Search the data for the string "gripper" and gather each line it is in.

── DATASET EXTRACT

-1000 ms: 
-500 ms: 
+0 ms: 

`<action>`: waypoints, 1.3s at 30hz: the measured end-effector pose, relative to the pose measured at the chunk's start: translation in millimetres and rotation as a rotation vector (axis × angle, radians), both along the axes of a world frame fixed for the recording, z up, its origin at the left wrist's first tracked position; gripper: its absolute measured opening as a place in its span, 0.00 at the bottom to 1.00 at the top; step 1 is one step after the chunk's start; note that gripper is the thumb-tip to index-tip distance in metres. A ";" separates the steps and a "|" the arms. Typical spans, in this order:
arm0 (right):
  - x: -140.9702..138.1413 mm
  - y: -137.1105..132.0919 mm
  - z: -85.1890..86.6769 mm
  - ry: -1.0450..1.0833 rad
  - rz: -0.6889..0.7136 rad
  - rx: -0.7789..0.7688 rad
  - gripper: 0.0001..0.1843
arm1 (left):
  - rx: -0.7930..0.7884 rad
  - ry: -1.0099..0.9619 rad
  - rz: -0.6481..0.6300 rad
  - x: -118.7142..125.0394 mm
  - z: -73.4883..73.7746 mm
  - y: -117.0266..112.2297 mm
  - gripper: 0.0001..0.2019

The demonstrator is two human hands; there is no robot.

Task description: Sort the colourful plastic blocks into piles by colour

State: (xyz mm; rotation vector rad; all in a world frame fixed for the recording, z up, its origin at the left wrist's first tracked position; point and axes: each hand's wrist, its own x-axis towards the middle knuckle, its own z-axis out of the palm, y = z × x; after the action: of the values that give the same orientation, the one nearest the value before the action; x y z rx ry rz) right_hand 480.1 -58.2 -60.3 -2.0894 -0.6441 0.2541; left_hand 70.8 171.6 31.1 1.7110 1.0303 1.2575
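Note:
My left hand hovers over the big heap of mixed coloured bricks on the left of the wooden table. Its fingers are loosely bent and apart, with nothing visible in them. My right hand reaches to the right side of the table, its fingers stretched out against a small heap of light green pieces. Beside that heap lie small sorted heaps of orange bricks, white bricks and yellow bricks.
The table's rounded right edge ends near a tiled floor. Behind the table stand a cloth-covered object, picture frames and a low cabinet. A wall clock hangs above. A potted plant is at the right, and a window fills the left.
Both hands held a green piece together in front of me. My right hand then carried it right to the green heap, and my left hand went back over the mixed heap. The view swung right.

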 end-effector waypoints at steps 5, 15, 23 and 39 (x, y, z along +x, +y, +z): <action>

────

— ANSWER BELOW —
`<action>`: waypoints, 1.3s at 30hz: the measured end-effector pose, relative to the pose measured at the chunk's start: translation in millimetres and rotation as a rotation vector (axis × angle, radians), both along the axes of a world frame fixed for the recording, z up, its origin at the left wrist's first tracked position; gripper: its absolute measured opening as a place in its span, 0.00 at the bottom to 1.00 at the top; step 1 is one step after the chunk's start; note that gripper is the thumb-tip to index-tip distance in metres. A ";" separates the steps and a "|" the arms. Typical spans, in this order:
  - gripper: 0.0001..0.1843
  - gripper: 0.0001..0.2019

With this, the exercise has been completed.